DESCRIPTION (provided by applicant): Childhood lead poisoning persists as a major public health problem throughout the world, despite efforts to reduce lead hazards in the environment. Childhood exposure to low-level lead can permanently reduce intelligence, but the neurobiologic mechanism for this effect is unknown. The vulnerability of the developing brain to lead toxicity is maximal during the peak of synaptogenesis and activity-dependent cortical plasticity. This project utilizes a well-characterized animal model of cortical development, the rodent barrel field, to evaluate the effects of lead on the development and activity-dependent refinement of cortical circuitry. The barrel field of rodent somatosensory cortex contains a map of the whisker pad in which discrete clusters of neurons, called barrels, receive input from individual whiskers. This topographic map develops postnatally, and experimental manipulations such as whisker removal during a critical period in the first postnatal week modify the structure and topographic map of the barrel field. Preliminary studies have shown that neonatal lead exposure impairs the development of columnar processing units in immature barrel cortex. Lead also decreases the plastic response to follicle ablation in the barrel field model of activity-dependent cortical plasticity. Lead can directly alter glutamatergic neurotransmission and interfere with downstream signaling pathways that coordinate gene expression. We hypothesize that lead impairs the development of cortical columns by altering CREB phosphorylation and the expression of genes that are known to play a role in development and plasticity. The aims are: 1) to determine whether lead-induced changes in barrel size are caused by reduction in barrel field axonal and dendritic arbors or neuronal number, 2) to determine whether the effects of lead can be blocked by the NMDA antagonist dextromethorphan, inhibition of Ras with FPT III, or inhibition of PDE4 with rolipram, 3) to determine whether postnatal lead exposure increases or decreases phosphorylation of CREB, ERK1/2 or CaMKIV in the developing barrel field, 4) to determine whether lead exposure alters basal or inducible expression of the transcription factor Egr1, the growth factor BDNF, orsynapsin I and II in the developing barrel field; 5) to determine the effect of lead exposure on Egr1, BDNF, synapsin I and GAP-43 expression after neonatal follicle ablation.

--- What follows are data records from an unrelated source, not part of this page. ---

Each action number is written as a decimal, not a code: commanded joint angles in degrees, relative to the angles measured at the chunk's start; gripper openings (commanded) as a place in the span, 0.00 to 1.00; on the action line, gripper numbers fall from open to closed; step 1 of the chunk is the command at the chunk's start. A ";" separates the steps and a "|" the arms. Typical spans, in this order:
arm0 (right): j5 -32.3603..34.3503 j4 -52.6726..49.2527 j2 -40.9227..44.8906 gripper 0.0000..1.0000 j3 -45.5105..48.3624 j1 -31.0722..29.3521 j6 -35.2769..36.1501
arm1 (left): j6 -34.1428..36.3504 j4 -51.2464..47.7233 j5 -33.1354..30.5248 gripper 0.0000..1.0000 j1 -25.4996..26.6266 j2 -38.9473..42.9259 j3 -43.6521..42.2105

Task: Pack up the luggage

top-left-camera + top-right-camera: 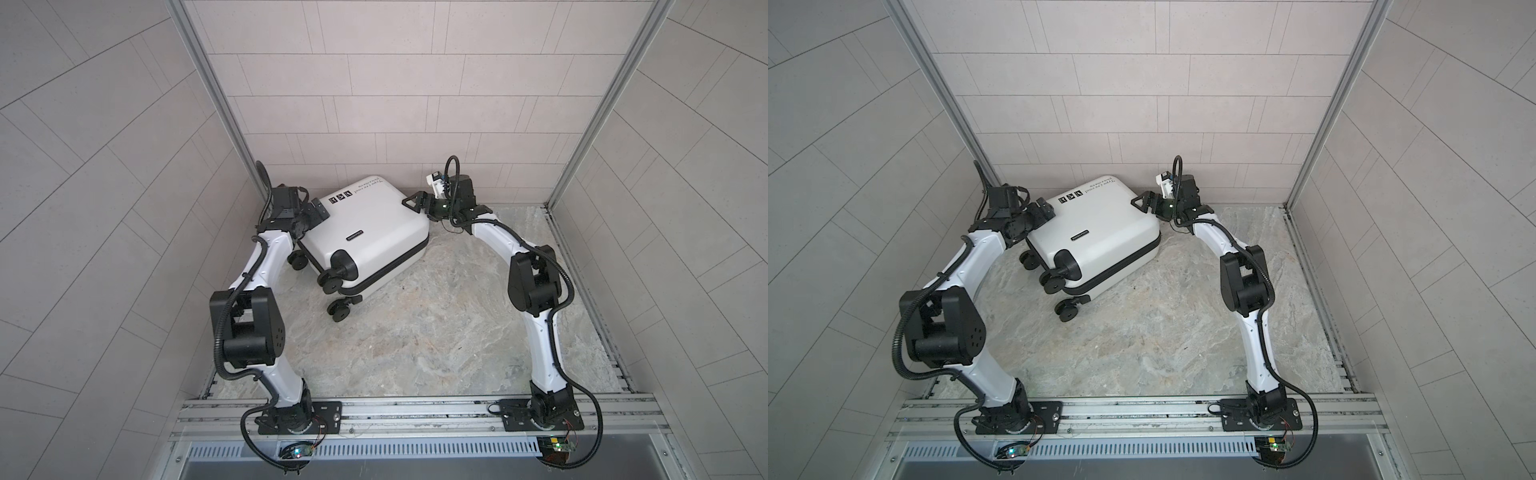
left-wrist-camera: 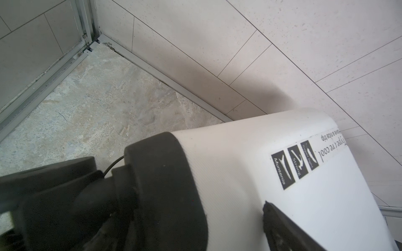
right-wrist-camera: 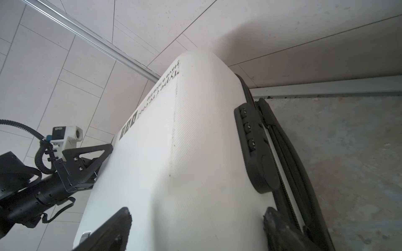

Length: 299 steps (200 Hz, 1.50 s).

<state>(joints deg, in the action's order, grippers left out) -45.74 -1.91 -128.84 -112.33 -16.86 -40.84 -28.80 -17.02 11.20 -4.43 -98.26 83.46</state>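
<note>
You'll see the luggage shell is white hard plastic, finely ribbed with a soft sheen; its wheels are matt black plastic. The table looks like rough, mottled stone. The walls are matt, speckled panels, and the near rail is brushed metal.

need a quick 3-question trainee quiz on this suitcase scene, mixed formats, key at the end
1. True or false: the suitcase lies open.
2. Its wheels face: A the back wall; B the front of the table; C straight up.
3. Fill in: the ___ gripper sits by the black icons on the shell.
Key: 1 false, both shells are closed together. 2 B. 3 left: the left gripper is at that edge.
</note>
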 commanded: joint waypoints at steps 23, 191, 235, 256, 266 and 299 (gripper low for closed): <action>-4.24 -1.17 11.65 0.96 11.20 -8.15 2.86 | 5.32 -1.35 4.11 0.97 0.23 0.70 -0.62; 20.17 -19.47 52.74 0.95 48.96 -3.99 14.05 | 4.22 0.02 19.47 0.95 7.93 -1.28 -0.12; 27.98 -29.43 58.55 0.95 49.22 1.17 15.31 | 1.28 2.58 18.42 0.95 13.93 -5.17 3.33; 28.90 -31.17 60.11 0.98 49.50 3.24 14.81 | 0.09 3.13 16.28 0.95 16.78 -6.57 5.56; 30.10 -31.70 60.85 0.99 49.64 3.82 14.11 | 0.08 2.53 12.67 0.94 18.03 -6.41 6.27; 40.02 -36.54 63.45 1.00 48.93 5.16 6.43 | 4.02 -1.50 -0.92 0.94 22.06 -2.97 8.62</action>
<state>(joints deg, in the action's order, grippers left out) -14.04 -33.08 -68.62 -63.29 -12.75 -29.30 -26.72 -16.12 19.62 15.55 -103.77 89.52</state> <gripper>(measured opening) 0.997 0.938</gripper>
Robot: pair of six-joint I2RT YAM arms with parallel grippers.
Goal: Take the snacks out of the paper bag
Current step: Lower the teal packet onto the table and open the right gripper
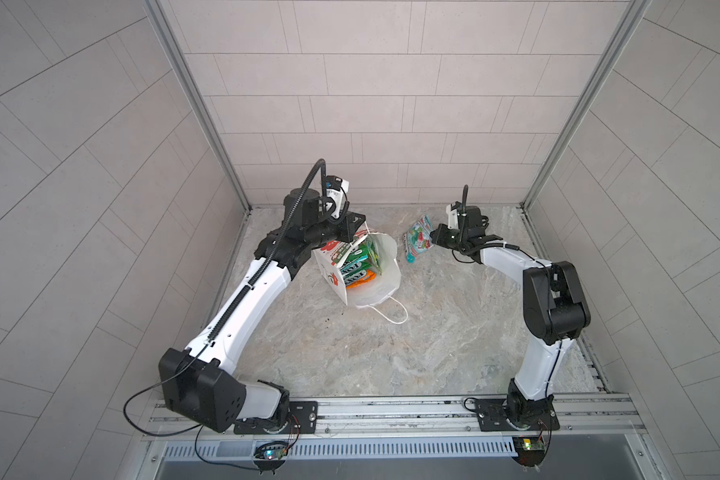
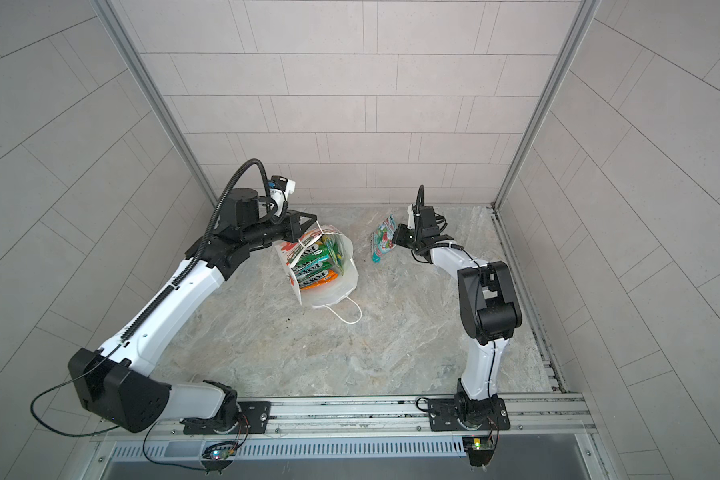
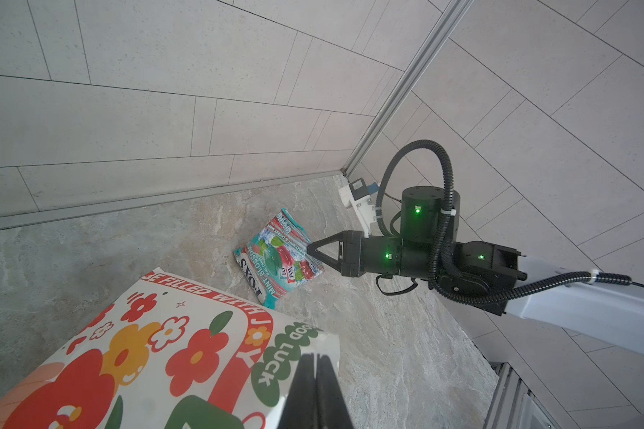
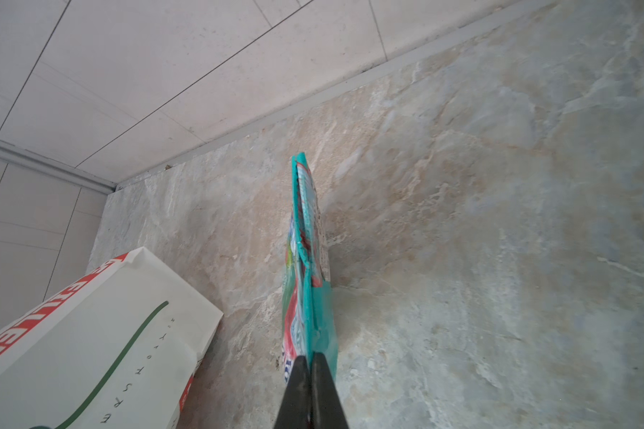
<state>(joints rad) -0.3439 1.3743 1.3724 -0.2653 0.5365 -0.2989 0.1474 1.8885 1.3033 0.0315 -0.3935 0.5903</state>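
Note:
The white paper bag (image 1: 375,266) (image 2: 333,274) leans with its mouth open toward the front. Inside it lie several green and orange snacks (image 1: 358,262) (image 2: 319,262). My left gripper (image 1: 360,233) (image 3: 315,358) is shut on the bag's back rim, over the flower-printed side (image 3: 164,353). My right gripper (image 1: 433,239) (image 2: 396,240) (image 4: 310,358) is shut on the edge of a teal-red snack packet (image 1: 417,239) (image 2: 384,240) (image 3: 279,256) (image 4: 307,260), which it holds to the right of the bag. I cannot tell whether the packet's lower corner touches the table.
The marble tabletop (image 1: 391,353) is walled at the back and both sides by tiled panels. One white cord handle (image 1: 391,316) of the bag trails forward onto the table. A metal rail (image 1: 391,409) carrying both arm bases runs along the front edge.

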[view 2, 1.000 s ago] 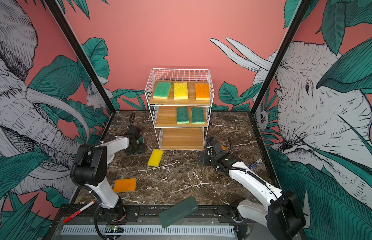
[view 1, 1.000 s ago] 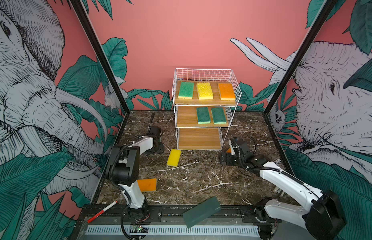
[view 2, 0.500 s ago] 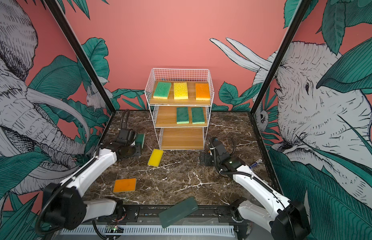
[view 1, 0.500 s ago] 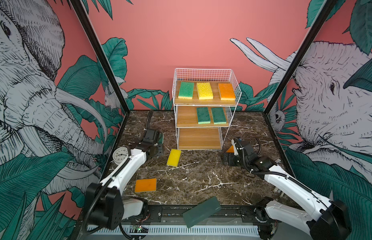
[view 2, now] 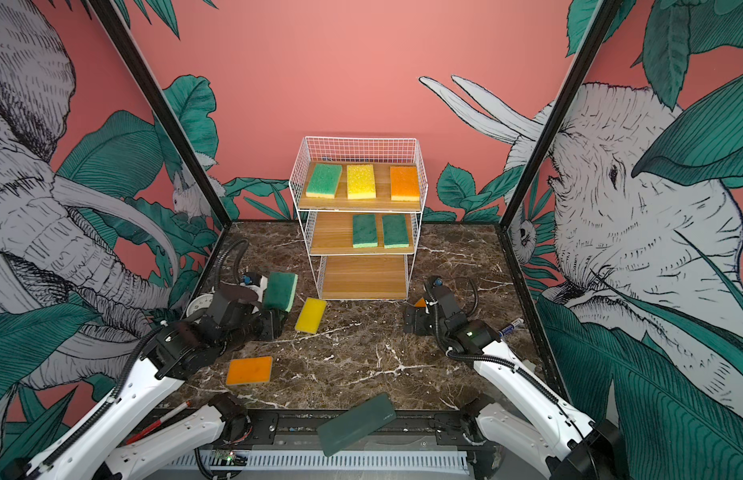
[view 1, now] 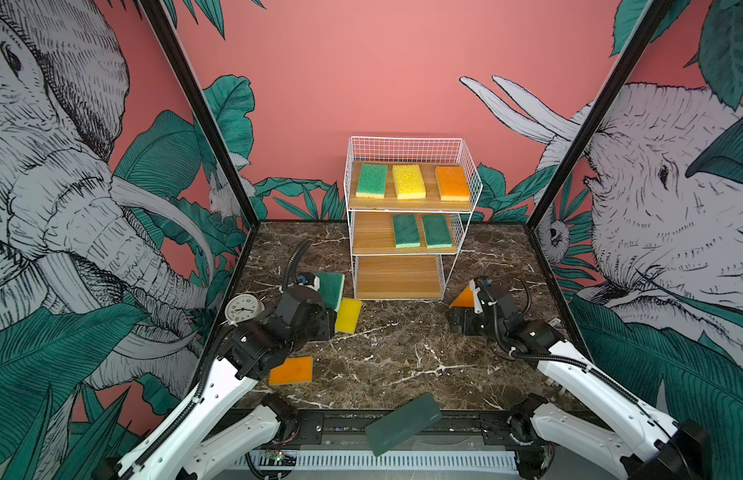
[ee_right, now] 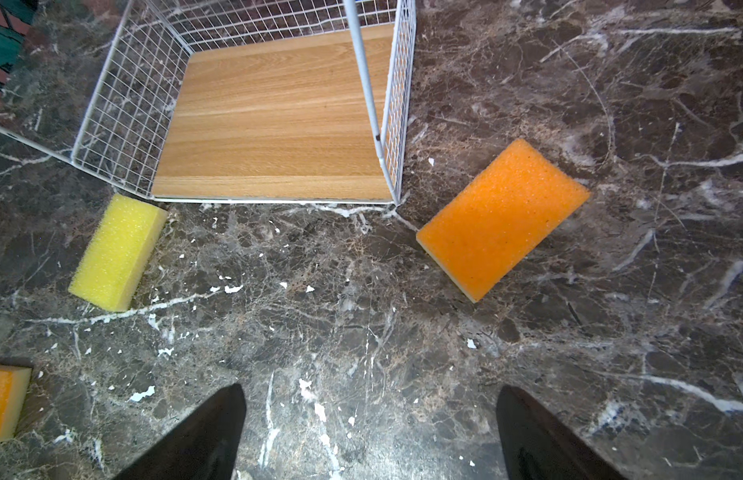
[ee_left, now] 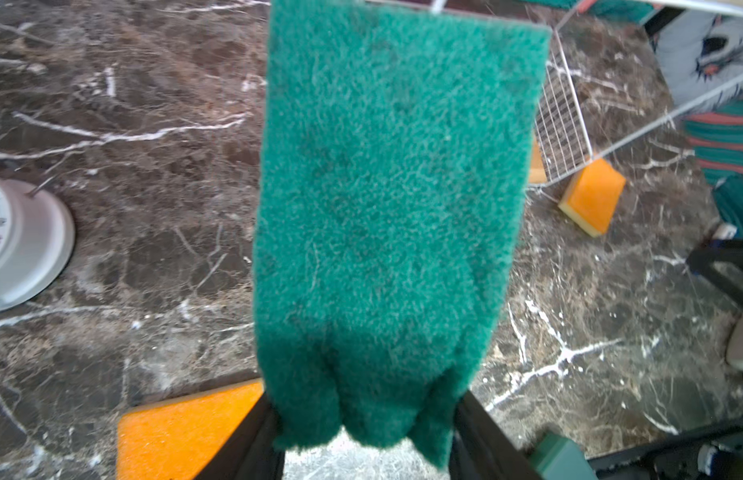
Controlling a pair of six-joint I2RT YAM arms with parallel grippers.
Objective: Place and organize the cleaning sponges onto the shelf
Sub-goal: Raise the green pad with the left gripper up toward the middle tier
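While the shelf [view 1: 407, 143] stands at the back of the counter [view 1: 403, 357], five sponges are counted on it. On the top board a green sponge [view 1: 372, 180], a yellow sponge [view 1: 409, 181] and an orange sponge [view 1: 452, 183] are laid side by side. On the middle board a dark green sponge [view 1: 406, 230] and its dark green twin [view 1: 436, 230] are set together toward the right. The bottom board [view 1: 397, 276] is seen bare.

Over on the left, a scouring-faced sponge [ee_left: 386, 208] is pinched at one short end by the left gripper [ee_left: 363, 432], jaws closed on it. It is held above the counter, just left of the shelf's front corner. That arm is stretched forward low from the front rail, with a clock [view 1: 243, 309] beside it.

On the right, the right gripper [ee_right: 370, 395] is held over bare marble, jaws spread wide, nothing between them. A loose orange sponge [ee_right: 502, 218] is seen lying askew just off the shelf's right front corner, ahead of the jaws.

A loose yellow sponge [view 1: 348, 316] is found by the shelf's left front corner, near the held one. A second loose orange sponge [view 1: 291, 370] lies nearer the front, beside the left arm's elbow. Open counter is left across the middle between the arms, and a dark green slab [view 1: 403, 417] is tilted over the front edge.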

描述(由申请人提供)：儿童铅中毒仍然是世界各地的一个主要公共卫生问题，尽管努力减少环境中的铅危害。儿童时期接触低水平的铅会永久性地降低智力，但这种影响的神经生物学机制尚不清楚。发育中的大脑在突触发生和活性依赖的皮质可塑性的高峰期对铅毒性的易感性最大。该项目利用一种具有良好特性的皮质发育动物模型--啮齿动物桶野，来评估铅对皮质环路的发育和依赖活动的精细化的影响。啮齿动物躯体感觉皮层的桶状区域包含一张胡须垫地图，在该地图中，离散的神经元簇(称为桶)接受来自个别胡须的输入。这张地形图是在出生后发展起来的，在出生后第一周的关键时期进行的胡须去除等实验操作改变了桶形场的结构和地形图。初步研究表明，新生儿铅暴露会损害未成熟桶状皮质中柱状加工单位的发育。在依赖活性的皮质可塑性的桶形场模型中，铅也降低了对毛囊消融的可塑性反应。铅可以直接改变谷氨酸能神经传递，干扰下游协调基因表达的信号通路。我们假设铅通过改变CREB的磷酸化和已知在发育和可塑性中起作用的基因的表达来损害皮质柱的发育。其目的是：1)确定铅引起的桶大小的改变是否是由于桶野轴突和树突或神经元数量的减少所致；2)确定铅的作用是否可以被NMDA拮抗剂右美沙芬、FPT III抑制RAS或用罗利普兰抑制PDE4所阻断；3)确定出生后铅暴露是否增加或减少发育中桶野中CREB、ERK1/2或CaMKIV的磷酸化；4)确定铅暴露是否改变发育中桶野转录因子Egr1、生长因子BDNF或突触素I和II的基础或诱导表达；5)探讨铅暴露对新生鼠卵泡切除后Egr1、BDNF、突触素I和GAP-43表达的影响。